◆ The problem:
Retype, word for word, each line between the lines holding "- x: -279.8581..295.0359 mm" and "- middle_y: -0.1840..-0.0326", inclusive, and leave the rest of the data alone.

◆ Dataset excerpt:
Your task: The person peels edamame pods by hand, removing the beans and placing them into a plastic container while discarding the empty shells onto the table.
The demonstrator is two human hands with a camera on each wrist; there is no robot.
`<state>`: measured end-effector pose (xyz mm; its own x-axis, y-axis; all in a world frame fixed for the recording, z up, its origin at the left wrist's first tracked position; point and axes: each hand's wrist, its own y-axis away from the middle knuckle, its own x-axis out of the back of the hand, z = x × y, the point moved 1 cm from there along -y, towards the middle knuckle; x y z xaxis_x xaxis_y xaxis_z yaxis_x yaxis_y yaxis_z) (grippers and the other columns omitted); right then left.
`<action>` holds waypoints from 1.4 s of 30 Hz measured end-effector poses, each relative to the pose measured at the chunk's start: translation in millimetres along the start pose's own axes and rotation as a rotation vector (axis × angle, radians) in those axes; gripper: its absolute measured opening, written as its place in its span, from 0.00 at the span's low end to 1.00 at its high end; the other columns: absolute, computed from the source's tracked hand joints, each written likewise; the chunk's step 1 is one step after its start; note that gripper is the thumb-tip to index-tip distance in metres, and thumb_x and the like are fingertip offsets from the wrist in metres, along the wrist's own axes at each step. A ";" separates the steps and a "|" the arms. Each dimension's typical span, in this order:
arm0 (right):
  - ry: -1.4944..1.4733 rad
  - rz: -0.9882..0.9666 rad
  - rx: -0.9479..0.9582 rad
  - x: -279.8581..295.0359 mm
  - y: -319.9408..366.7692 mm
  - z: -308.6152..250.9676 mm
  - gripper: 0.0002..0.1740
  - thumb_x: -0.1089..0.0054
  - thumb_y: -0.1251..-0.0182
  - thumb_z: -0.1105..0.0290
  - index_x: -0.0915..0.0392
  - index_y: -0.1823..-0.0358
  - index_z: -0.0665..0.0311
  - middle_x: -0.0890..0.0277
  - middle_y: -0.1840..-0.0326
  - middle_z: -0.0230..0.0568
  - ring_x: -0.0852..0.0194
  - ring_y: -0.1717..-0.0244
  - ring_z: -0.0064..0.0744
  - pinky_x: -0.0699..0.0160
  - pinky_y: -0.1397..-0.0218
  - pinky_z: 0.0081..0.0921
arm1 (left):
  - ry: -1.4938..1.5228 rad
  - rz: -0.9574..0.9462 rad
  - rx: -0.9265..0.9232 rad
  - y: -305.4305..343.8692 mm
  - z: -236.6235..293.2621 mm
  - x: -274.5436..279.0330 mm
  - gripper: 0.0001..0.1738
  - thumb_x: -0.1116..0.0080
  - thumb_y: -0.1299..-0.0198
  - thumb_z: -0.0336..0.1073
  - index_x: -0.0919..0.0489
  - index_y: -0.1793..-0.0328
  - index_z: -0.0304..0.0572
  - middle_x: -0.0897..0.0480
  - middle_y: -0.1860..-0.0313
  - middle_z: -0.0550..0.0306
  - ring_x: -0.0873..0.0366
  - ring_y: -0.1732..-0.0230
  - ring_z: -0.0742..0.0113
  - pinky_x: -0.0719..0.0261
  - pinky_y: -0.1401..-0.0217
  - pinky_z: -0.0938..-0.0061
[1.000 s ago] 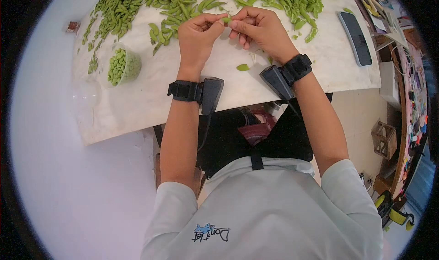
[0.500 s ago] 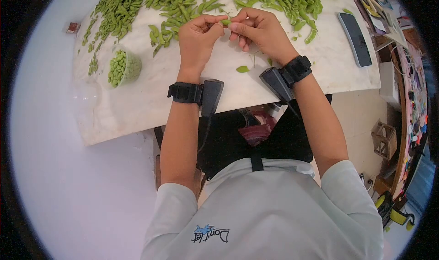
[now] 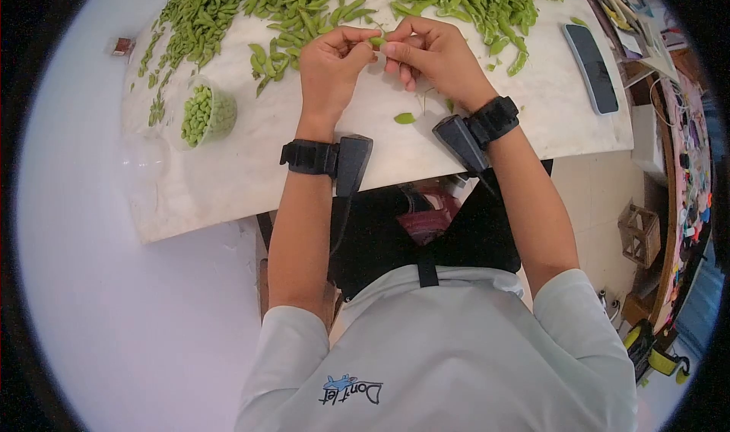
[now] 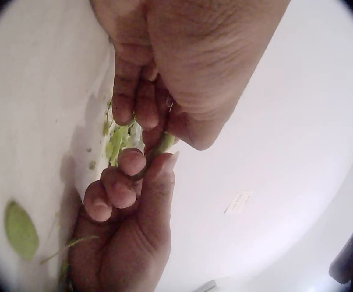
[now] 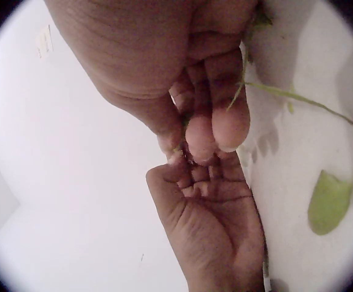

◆ Exercise output:
  - x: -279.8581..295.0359 mm
  - y: -319.9408..366.7692 mm
  - z: -308.6152..250.9676 mm
  - gripper: 0.0002..0.1740
  - thumb_x: -0.1089..0.0054
  - thumb_y: -0.1251..-0.0182
  - thumb_z: -0.1105..0.0290
  - index_x: -0.0915..0.0392
  - index_y: -0.1823..-0.0358
  - index_z: -0.0665..0.0311
  - middle_x: -0.0890..0.0277
  - middle_y: -0.1840..-0.0326

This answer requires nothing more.